• **WHAT NEEDS TO BE DONE**: Report every line of the records that contains the word "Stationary".

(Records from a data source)
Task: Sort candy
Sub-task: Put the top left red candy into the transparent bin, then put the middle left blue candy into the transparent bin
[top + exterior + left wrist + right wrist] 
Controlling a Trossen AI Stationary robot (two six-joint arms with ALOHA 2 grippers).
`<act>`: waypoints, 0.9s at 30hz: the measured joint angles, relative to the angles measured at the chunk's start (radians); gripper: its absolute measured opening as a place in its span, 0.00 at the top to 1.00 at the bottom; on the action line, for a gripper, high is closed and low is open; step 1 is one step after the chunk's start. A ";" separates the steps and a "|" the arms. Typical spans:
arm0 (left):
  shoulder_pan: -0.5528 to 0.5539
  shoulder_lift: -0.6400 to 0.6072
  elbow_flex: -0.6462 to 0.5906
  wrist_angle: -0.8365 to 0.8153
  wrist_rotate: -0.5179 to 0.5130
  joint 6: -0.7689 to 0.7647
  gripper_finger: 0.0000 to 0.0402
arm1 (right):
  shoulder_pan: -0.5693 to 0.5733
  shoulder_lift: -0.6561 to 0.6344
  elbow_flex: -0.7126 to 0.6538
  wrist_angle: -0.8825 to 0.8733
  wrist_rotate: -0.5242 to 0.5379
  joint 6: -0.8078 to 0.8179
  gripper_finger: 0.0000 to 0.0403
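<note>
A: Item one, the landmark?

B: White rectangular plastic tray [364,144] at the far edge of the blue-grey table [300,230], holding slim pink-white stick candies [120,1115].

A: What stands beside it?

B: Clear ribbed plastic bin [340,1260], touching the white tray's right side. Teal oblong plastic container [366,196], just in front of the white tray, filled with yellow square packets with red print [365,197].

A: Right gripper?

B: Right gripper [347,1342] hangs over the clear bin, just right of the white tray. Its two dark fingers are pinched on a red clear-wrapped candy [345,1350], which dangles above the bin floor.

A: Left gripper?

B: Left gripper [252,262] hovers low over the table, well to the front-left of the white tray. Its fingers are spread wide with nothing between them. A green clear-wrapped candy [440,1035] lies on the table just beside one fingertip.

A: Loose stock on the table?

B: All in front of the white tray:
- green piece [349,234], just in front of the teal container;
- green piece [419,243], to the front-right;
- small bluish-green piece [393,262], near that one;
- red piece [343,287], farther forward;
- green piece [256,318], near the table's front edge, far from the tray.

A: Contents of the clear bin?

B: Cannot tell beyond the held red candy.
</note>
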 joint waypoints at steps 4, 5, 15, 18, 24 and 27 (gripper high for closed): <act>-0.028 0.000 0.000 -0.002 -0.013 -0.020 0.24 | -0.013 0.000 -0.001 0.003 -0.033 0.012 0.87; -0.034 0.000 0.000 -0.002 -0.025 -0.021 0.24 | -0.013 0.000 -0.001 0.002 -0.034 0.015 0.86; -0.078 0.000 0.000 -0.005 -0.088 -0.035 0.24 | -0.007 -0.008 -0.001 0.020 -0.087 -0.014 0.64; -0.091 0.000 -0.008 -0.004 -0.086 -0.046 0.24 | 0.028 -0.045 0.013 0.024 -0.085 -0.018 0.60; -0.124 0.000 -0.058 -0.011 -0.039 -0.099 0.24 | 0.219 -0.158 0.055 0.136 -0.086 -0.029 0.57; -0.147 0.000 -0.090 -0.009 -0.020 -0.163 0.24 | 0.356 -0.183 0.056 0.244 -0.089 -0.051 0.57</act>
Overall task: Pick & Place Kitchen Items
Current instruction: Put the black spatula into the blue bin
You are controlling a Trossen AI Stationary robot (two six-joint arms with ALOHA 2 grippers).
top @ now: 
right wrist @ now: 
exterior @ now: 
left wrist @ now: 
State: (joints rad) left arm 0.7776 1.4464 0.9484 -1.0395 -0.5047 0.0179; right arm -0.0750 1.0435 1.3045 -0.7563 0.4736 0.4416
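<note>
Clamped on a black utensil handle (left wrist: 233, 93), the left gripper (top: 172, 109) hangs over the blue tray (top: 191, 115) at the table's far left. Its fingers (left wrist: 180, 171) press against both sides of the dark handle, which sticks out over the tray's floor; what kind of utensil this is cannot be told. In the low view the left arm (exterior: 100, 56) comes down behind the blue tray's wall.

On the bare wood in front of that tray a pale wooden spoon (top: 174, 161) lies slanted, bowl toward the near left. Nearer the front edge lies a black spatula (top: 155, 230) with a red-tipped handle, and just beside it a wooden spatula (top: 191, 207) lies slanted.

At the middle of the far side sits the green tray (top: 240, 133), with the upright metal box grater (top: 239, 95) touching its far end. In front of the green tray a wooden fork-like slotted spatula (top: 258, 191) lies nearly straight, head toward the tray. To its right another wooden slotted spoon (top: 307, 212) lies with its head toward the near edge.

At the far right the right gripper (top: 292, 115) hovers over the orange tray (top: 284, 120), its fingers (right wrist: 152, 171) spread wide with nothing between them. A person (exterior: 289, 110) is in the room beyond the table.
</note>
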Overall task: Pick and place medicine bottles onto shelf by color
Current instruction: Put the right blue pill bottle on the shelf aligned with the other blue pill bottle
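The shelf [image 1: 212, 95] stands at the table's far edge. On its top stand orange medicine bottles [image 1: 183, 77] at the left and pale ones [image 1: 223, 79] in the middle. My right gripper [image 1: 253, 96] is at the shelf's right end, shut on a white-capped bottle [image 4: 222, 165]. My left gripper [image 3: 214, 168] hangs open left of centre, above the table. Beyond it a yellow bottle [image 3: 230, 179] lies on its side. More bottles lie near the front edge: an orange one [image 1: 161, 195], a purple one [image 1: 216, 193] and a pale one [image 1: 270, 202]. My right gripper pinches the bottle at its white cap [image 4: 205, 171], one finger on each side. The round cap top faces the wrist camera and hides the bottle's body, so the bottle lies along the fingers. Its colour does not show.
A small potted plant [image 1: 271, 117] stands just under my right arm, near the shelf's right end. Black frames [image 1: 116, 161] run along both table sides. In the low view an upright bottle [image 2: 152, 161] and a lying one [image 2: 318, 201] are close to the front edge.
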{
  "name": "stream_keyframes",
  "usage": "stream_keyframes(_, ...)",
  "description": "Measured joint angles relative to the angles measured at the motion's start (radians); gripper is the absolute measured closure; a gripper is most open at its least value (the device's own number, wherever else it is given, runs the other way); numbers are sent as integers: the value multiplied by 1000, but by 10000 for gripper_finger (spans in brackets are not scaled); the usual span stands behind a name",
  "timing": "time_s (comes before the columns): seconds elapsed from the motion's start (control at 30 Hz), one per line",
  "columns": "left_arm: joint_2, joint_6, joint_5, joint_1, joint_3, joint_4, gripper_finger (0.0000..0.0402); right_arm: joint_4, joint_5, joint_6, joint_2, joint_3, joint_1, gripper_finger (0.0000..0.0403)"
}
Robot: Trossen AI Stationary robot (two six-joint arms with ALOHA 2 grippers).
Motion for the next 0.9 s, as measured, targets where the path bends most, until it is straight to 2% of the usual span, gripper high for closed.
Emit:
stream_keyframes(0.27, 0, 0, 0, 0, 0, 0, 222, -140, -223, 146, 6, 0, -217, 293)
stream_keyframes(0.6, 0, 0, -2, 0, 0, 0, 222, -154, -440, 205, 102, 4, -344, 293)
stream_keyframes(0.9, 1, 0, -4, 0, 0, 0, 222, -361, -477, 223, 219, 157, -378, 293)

• **SOLUTION FOR THIS EXERCISE**:
Controlling a Trossen AI Stationary robot (two six-joint arms with ALOHA 2 grippers).
You are controlling a Trossen AI Stationary robot (two six-joint arms with ALOHA 2 grippers).
Robot: Trossen AI Stationary robot (two six-joint arms with ALOHA 2 grippers).

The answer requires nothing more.